Still, I spend quite a bit of time thinking about glass and glazing in buildings (just like I’m sure my architect friends spend lots of time thinking about pumps and fans…)
Glazing can take many forms in a building application: curtain wall, operable windows, storefront, skylights, etc. And while there are myriad performance properties that would be essential to consider from a building occupant, owner or architectural perspective, the ones called out specifically in energy codes and standards are u-value (u-factor) and solar heat gain coefficient (SHGC).
Essential Glazing Factors
U-value represents the thermal transmittance, or heat transmission through a unit area of material or construction assembly and the boundary air films, induced by unit temperature difference between the environments on each side, measured in Btu/hr-sq ft-°F. (If you think these units look familiar, flip them over and you have R-value!)
SHGC is the ratio of the solar heat gain entering the space through the fenestration area to the incident solar radiation. Solar heat gain includes directly transmitted solar heat and absorbed solar radiation, which is then transferred into space. The fenestration area (at least as far as energy codes are concerned) refers to the total area measured using the rough opening and including the glazing, sash, and frame. So when the standard calls out an assembly maximum, it’s not just center-of-glass values we need to take into consideration. (More on that to come in a future post).
Oftentimes, decisions regarding building glazing can contribute upwards of 40% of the required cooling load of a building. I hate to use a ‘typical’ load example, but something like the graphic below isn’t totally unrealistic, assuming a ‘reasonable’ window-to-wall ratio (another topic, for another day).
In buildings where energy-efficiency is critical, the detailed specification of high performance envelope components is becoming more and more critical. It’s no longer enough to specify ‘low-e glass with thermally-broken framing’ – because this leaves a big space for interpretation, which has widely varying implications on both cost and energy, for the lifetime of the building. (This is also true for insulation specifications). Just like MEP systems, the building envelope should be moving more towards a performance-based-specification.
Glazing and Cooling Loads
Therefore, specific window performance information (u-factor, solar heat gain coefficient, framing assembly details) are becoming more important aspects of project construction documents. And there are many high performance window design strategies available on the market today to maximize efficiency while maintaining visual characteristics.

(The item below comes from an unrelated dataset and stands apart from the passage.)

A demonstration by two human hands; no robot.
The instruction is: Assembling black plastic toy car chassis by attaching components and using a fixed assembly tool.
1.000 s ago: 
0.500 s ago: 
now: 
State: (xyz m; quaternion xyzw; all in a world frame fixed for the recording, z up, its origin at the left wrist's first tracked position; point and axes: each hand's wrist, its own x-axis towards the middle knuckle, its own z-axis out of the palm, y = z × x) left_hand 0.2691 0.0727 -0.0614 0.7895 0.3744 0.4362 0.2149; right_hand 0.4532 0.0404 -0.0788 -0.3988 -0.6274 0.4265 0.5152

Essentially a window’s energy efficiency is dependent on its framing, glass and operation.
Frames can conduct heat, and since they’re oftentimes metal this heat gain can be significant, so aluminum frames should always have a thermal break (an insulating plastic strip between the inside and outside of the frame and sash) to reduce heat loss and frame u-factor. Composite, wood, fiberglass and vinyl are also available options (but typically relegated to residential use). They all have pluses and minuses with regard to cost, maintenance and longevity as well.
Operation is another aspect that’s often a moot point in commercial buildings since glazing is usually fixed (non-operable). Some operations (awning, casement, and hopper) have lower air leakage rates than others (double hung or sliding), which should be taken into consideration for operable windows.
Finally, the big variable, glass type… there is no ‘one size fits all’ glass for every application. Final selections for the same building might even differ by orientation or location in the wall assembly. Factors like orientation, climate, and building design all play their part here. And since glazing technologies can be combined, there are many, many combinations available.
There’s a very nice article in Architect Magazine that walks through the ‘window innovations’ of the last 50+ years, starting with double-glazing and low-e coatings to thermochromatic glass and integrated thin film photovoltaics.
And as time marches on, so will our options. It’s just important to know both what you’re asking for, and what those answers may mean.